**Exercise prompt:** Produce a verbatim transcription of all records.

[Task material Boundary: Start]

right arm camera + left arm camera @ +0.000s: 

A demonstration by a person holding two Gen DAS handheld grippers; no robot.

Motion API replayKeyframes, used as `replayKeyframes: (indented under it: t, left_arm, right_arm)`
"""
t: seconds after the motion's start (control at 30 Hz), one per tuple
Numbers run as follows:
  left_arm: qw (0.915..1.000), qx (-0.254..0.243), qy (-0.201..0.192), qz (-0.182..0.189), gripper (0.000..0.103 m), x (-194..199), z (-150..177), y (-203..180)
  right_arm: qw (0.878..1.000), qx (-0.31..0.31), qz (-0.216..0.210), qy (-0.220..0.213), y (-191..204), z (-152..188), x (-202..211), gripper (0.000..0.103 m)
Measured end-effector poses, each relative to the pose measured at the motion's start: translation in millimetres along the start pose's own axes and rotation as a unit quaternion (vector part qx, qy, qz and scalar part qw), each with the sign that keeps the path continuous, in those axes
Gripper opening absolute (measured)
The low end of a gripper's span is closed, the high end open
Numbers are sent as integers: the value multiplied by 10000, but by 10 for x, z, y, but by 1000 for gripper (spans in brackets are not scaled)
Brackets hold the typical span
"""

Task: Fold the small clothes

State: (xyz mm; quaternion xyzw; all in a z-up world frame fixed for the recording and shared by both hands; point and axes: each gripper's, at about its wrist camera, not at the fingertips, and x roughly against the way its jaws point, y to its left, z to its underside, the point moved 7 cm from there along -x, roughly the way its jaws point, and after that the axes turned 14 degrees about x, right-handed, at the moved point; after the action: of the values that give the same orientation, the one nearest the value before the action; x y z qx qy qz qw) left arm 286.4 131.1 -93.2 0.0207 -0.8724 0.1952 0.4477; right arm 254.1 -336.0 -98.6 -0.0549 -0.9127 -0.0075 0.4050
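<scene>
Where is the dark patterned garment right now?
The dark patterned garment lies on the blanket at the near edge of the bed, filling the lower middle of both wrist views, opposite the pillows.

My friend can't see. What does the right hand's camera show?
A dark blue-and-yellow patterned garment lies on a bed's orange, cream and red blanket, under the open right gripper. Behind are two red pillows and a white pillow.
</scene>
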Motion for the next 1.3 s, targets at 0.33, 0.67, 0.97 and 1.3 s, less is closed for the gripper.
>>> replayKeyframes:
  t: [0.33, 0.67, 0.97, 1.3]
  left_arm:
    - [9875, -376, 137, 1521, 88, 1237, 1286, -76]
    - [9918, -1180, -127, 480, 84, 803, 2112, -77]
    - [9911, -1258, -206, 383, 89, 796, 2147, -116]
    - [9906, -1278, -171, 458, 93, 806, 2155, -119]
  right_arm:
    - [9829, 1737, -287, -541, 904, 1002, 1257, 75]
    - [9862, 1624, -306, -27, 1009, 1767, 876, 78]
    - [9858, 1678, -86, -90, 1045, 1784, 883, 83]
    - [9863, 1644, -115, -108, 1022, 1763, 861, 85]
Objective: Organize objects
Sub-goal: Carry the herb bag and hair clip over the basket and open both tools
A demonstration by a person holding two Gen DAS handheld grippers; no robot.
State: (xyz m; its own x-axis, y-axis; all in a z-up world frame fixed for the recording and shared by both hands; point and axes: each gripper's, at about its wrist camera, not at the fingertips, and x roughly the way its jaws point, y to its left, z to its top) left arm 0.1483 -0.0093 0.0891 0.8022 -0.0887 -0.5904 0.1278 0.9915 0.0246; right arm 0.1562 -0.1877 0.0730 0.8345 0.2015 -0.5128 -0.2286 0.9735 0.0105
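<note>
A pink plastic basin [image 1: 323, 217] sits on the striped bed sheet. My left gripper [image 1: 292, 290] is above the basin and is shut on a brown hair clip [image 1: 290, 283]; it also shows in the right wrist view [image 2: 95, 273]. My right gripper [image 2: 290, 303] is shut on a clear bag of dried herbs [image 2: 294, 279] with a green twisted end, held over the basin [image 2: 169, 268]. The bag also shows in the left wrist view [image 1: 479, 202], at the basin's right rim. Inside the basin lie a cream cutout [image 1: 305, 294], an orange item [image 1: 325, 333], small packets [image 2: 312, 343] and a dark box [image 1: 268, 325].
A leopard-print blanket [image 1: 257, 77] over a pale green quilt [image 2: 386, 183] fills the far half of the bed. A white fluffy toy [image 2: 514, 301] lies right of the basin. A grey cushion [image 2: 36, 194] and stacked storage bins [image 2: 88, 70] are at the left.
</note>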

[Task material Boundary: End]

**Answer to the exercise:**
right arm camera + left arm camera @ +0.000s: 

A demonstration by a person holding two Gen DAS handheld grippers; no robot.

Motion API replayKeyframes, used as `replayKeyframes: (indented under it: t, left_arm, right_arm)`
"""
t: seconds after the motion's start (control at 30 Hz), one per tuple
Numbers run as follows:
  left_arm: qw (0.915..1.000), qx (-0.254..0.243), qy (-0.201..0.192), qz (-0.182..0.189), gripper (0.000..0.103 m), x (-194..199), z (-150..177), y (-203..180)
  right_arm: qw (0.878..1.000), qx (-0.31..0.31), qz (-0.216..0.210), qy (-0.220..0.213), y (-191..204), z (-152..188), x (-202..211), gripper (0.000..0.103 m)
Measured end-effector poses, each relative to the pose measured at the motion's start: translation in millimetres along the start pose's own axes and rotation as a unit quaternion (vector part qx, qy, qz and scalar part qw), each with the sign that keeps the path continuous, in those axes
Gripper opening absolute (measured)
The low end of a gripper's span is closed, the high end open
Numbers are sent as integers: the value multiplied by 10000, but by 10 for x, z, y, but by 1000 for gripper (spans in brackets are not scaled)
Brackets hold the typical span
"""

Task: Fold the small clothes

State: (xyz mm; quaternion xyzw; all in a z-up world frame fixed for the recording and shared by both hands; point and axes: each gripper's, at about its wrist camera, not at the fingertips, and x roughly against the way its jaws point, y to its left, z to its underside, the point moved 7 cm from there along -x, roughly the way its jaws point, and after that the axes turned 14 degrees about x, right-handed, at the moved point; after the action: of the values that give the same orientation, the one nearest the value before the action; x y z qx qy qz qw) left arm 286.4 131.1 -93.2 0.0207 -0.8724 0.1952 0.4477; right arm 254.1 -336.0 -98.6 -0.0549 -0.9127 -0.0075 0.4050
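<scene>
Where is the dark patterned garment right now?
The dark patterned garment lies on the blanket at the near edge of the bed, filling the lower middle of both wrist views, opposite the pillows.

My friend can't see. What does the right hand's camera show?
A dark blue-and-yellow patterned garment lies on a bed's orange, cream and red blanket, under the open right gripper. Behind are two red pillows and a white pillow.
</scene>
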Motion for the next 1.3 s, targets at 0.33, 0.67, 0.97 and 1.3 s, less is closed for the gripper.
>>> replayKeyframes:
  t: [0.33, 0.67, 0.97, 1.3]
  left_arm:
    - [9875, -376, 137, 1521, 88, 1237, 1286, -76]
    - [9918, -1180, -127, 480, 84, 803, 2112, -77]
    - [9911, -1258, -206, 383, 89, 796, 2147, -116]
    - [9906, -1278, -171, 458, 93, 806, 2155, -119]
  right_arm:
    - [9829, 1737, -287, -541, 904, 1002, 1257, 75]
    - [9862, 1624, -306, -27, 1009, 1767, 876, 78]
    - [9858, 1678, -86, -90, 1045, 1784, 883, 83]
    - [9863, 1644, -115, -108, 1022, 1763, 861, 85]
Objective: Organize objects
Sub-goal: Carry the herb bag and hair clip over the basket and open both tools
A demonstration by a person holding two Gen DAS handheld grippers; no robot.
State: (xyz m; its own x-axis, y-axis; all in a z-up world frame fixed for the recording and shared by both hands; point and axes: each gripper's, at about its wrist camera, not at the fingertips, and x roughly the way its jaws point, y to its left, z to its top) left arm 0.1483 -0.0093 0.0891 0.8022 -0.0887 -0.5904 0.1278 0.9915 0.0246; right arm 0.1562 -0.1877 0.0730 0.8345 0.2015 -0.5128 -0.2286 0.9735 0.0105
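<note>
A pink plastic basin [image 1: 323, 217] sits on the striped bed sheet. My left gripper [image 1: 292, 290] is above the basin and is shut on a brown hair clip [image 1: 290, 283]; it also shows in the right wrist view [image 2: 95, 273]. My right gripper [image 2: 290, 303] is shut on a clear bag of dried herbs [image 2: 294, 279] with a green twisted end, held over the basin [image 2: 169, 268]. The bag also shows in the left wrist view [image 1: 479, 202], at the basin's right rim. Inside the basin lie a cream cutout [image 1: 305, 294], an orange item [image 1: 325, 333], small packets [image 2: 312, 343] and a dark box [image 1: 268, 325].
A leopard-print blanket [image 1: 257, 77] over a pale green quilt [image 2: 386, 183] fills the far half of the bed. A white fluffy toy [image 2: 514, 301] lies right of the basin. A grey cushion [image 2: 36, 194] and stacked storage bins [image 2: 88, 70] are at the left.
</note>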

The output is complete, and nothing more is needed.